* **WHAT YOU WILL DO**
Starting at the line that contains "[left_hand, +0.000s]", copy every line to the end of the material below exactly, and omit the pictures.

* **RECORDED DATA**
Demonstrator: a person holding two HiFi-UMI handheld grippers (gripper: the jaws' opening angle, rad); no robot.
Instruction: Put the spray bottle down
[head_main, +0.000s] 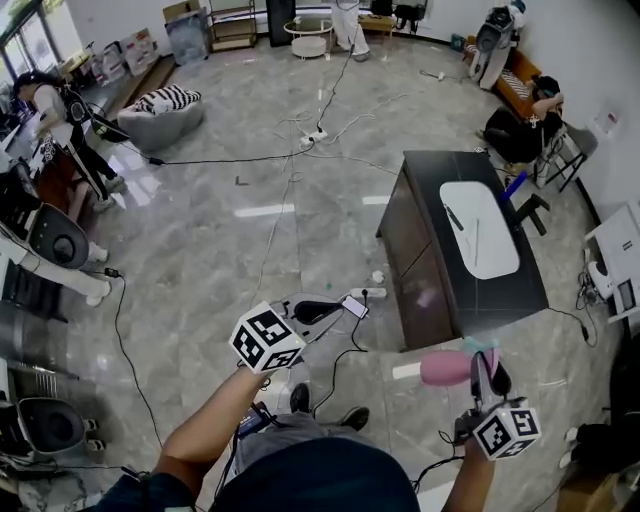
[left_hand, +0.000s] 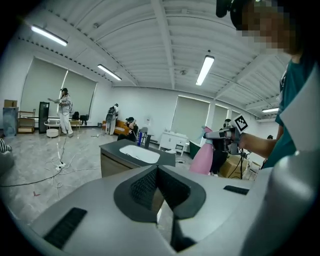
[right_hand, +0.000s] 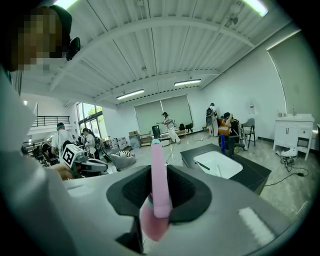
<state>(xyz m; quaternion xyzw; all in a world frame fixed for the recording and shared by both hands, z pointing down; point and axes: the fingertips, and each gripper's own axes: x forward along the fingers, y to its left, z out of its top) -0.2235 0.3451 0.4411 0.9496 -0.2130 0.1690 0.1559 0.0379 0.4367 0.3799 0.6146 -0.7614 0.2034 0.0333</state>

* **REPLY**
[left_hand, +0.000s] 
[right_hand, +0.000s] 
<state>(xyz m; quaternion xyzw; all in a world frame fixed for the recording and shared by both hands, z pointing down; point and axes: the fingertips, and each gripper's own axes: x forward along the fingers, y to its left, z out of its top) -0.2235 0.3451 0.4411 0.9496 -0.2130 0.1690 0.1559 0.0379 0.4367 0.3799 0.6146 -0.7614 0.2034 0.0333</state>

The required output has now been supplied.